→ **Task statement**
Repeat the entries below exactly. Begin with the first line and end with the line that contains "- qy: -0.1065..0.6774".

────────────────────────────────────────

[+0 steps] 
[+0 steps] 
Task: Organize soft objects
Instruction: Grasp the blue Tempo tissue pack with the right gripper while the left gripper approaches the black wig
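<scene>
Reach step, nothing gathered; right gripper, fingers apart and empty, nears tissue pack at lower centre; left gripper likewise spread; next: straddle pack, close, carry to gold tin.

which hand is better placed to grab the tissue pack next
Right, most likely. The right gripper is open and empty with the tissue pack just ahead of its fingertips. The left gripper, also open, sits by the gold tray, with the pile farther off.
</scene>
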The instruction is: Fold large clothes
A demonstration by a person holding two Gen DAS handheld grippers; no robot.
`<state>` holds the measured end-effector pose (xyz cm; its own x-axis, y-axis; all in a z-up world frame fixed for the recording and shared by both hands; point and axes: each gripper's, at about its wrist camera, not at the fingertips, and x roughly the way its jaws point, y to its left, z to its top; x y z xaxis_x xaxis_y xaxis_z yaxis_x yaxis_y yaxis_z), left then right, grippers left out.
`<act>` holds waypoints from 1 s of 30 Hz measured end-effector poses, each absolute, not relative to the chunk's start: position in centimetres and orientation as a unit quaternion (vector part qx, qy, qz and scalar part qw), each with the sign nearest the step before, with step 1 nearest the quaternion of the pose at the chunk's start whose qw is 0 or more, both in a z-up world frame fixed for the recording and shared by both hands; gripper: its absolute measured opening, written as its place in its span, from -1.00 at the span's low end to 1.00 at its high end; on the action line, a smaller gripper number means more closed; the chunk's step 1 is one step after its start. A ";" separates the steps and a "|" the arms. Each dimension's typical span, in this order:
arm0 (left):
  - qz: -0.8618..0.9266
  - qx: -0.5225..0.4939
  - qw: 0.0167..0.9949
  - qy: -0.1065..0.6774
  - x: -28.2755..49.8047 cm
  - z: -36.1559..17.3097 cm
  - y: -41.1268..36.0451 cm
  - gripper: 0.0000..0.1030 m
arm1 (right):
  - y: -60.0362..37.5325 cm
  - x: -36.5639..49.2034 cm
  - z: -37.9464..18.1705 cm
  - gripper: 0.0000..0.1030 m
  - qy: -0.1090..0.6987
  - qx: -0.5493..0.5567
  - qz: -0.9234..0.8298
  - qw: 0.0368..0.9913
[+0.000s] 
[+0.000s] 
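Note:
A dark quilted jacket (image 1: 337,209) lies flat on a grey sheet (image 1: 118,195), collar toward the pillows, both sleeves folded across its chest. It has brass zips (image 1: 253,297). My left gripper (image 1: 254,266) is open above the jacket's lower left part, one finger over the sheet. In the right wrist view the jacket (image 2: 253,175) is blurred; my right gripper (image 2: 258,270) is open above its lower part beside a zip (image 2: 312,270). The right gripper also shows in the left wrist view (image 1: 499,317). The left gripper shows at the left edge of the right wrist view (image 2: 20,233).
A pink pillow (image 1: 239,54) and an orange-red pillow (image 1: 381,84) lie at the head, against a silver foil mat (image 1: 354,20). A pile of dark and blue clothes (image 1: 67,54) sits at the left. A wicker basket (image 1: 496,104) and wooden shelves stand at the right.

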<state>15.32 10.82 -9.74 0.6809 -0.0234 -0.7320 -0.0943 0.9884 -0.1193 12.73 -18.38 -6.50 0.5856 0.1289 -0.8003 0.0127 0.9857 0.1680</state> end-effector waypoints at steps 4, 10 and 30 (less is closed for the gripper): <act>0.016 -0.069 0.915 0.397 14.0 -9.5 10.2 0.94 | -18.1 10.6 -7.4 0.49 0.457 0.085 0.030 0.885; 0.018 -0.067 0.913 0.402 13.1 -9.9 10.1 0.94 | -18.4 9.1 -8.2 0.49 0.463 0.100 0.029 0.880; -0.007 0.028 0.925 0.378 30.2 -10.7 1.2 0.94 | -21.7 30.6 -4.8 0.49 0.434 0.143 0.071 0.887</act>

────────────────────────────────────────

→ **Expected output**
[+0 steps] 
[+0 steps] 
Task: Organize soft objects
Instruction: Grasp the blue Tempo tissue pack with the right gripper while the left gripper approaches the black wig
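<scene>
Reach step, nothing gathered; right gripper, fingers apart and empty, nears tissue pack at lower centre; left gripper likewise spread; next: straddle pack, close, carry to gold tin.

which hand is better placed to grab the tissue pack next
Right, most likely. The right gripper is open and empty with the tissue pack just ahead of its fingertips. The left gripper, also open, sits by the gold tray, with the pile farther off.
</scene>
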The instruction is: Fold large clothes
A demonstration by a person holding two Gen DAS handheld grippers; no robot.
`<state>` holds the measured end-effector pose (xyz cm; its own x-axis, y-axis; all in a z-up world frame fixed for the recording and shared by both hands; point and axes: each gripper's, at about its wrist camera, not at the fingertips, and x roughly the way its jaws point, y to its left, z to its top; x y z xaxis_x xaxis_y xaxis_z yaxis_x yaxis_y yaxis_z), left then right, grippers left out.
`<act>` holds waypoints from 1 s of 30 Hz measured end-effector poses, each absolute, not relative to the chunk's start: position in centimetres and orientation as a unit quaternion (vector part qx, qy, qz and scalar part qw), each with the sign nearest the step before, with step 1 nearest the quaternion of the pose at the chunk's start whose qw is 0 or more, both in a z-up world frame fixed for the recording and shared by both hands; gripper: its absolute measured opening, written as its place in its span, from -1.00 at the span's low end to 1.00 at its high end; on the action line, a smaller gripper number means more closed; the chunk's step 1 is one step after its start. A ";" separates the steps and a "|" the arms. Each dimension's typical span, in this order:
arm0 (left):
  - qz: -0.8618..0.9266
  - qx: -0.5225..0.4939
  - qw: 0.0167..0.9949
  - qy: -0.1065..0.6774

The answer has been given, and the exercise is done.